Scientists Sequence Asian Pear Genome
By Juliana Chan | Featured Research
June 14, 2012
The Asiatic pear genome has recently been sequenced by an international consortium of seven universities and institutions.
AsianScientist (Jun. 14, 2012) – The first sequencing of the Asiatic pear genome has recently been completed by an international consortium of seven universities and institutions.
The joint effort has yielded a near complete diploid draft genome sequence for the commercially important Asiatic pear cultivar “Suli,” which has the scientific name of P. bretschneideri Rehd. cv. Dangshansuli. A total of 97.1 percent of the estimated whole genome size has been assembled.

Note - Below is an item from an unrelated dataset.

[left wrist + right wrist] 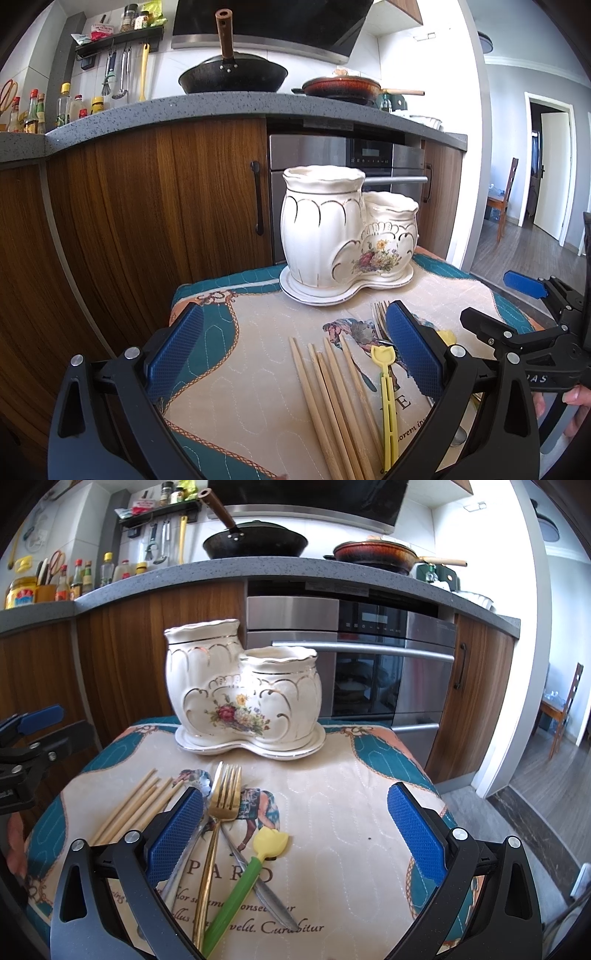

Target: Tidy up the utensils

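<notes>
Two blue-padded grippers, left (295,354) and right (295,834), hover wide apart and empty over bamboo chopsticks (332,402), gold metal fork (218,812) and green-handled yellow tulip utensil (240,886) lying before white floral ceramic two-pot holder (243,690) on quilted cloth (351,812).

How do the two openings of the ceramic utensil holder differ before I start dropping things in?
The taller pot rises above the shorter pot. The taller pot has plain ribbing with gold arcs; the floral decal sits low between them, reaching onto the shorter pot. Both are cream with wavy rims, share one saucer base, and hold nothing that shows above their rims.
</notes>
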### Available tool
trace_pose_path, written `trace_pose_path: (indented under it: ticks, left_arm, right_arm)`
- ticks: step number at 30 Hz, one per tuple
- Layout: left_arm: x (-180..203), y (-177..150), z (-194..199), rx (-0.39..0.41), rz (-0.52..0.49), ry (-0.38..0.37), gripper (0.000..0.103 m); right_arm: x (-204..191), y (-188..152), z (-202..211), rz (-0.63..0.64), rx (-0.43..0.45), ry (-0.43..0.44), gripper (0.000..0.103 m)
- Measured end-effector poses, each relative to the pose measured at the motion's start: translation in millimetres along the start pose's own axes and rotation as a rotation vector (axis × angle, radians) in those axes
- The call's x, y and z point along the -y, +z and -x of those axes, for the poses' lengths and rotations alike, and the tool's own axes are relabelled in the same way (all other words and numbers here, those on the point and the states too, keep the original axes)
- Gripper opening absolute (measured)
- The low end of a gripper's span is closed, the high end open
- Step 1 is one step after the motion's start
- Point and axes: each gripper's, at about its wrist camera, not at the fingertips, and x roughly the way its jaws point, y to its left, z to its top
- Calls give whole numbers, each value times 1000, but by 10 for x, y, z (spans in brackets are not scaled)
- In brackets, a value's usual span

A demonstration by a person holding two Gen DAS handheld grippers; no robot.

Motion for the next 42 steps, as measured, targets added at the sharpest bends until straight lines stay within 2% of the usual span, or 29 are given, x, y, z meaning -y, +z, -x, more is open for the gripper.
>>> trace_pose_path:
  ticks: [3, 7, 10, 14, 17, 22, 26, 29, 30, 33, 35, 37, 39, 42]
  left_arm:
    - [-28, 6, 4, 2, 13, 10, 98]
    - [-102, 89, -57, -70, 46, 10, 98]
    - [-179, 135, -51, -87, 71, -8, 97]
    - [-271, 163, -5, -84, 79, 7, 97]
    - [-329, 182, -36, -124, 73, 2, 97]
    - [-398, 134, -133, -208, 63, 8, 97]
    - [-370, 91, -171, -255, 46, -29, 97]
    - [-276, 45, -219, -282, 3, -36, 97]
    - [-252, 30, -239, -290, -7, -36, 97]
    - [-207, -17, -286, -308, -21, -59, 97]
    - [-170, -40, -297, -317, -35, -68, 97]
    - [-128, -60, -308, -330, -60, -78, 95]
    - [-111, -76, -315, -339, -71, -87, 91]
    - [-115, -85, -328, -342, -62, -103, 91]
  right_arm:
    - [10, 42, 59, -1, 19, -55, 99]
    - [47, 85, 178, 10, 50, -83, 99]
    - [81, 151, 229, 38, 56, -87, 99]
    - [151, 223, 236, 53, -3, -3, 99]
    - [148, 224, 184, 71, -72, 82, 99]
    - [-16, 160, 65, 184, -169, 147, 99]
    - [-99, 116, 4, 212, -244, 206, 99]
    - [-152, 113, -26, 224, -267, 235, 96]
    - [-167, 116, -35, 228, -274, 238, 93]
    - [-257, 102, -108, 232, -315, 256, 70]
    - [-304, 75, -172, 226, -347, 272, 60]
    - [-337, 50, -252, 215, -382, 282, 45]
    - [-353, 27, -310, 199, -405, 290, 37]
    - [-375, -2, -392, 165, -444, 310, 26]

The pear (Pyrus spp.) originated during the Tertiary period around 65–55 million years ago in southwestern China. It is genetically diverse with more than 5,000 cultivars and accessions across the world.
Pears can be divided into two major varieties, the European or “Occidental” pear and the Asiatic or “Oriental” pear. Unlike the European pear, which is the more familiar pear-shaped fruit, the Asiatic pear is a round fruit that looks like a yellow apple and is often advertised in U.S. grocery stores as an apple pear.
“The Asiatic pear is the most important commercial variety in China,” said University of Illinois plant molecular geneticist Schuyler Korban, who was part of the research team.
“It’s sweeter, has a high level of antioxidants and is healthy like the apple, but it is higher in lignified cells so when you bite into it, you can feel the grittiness, making it higher in fiber. It’s also more resistant to diseases including fire blight, which the European pear is susceptible to.”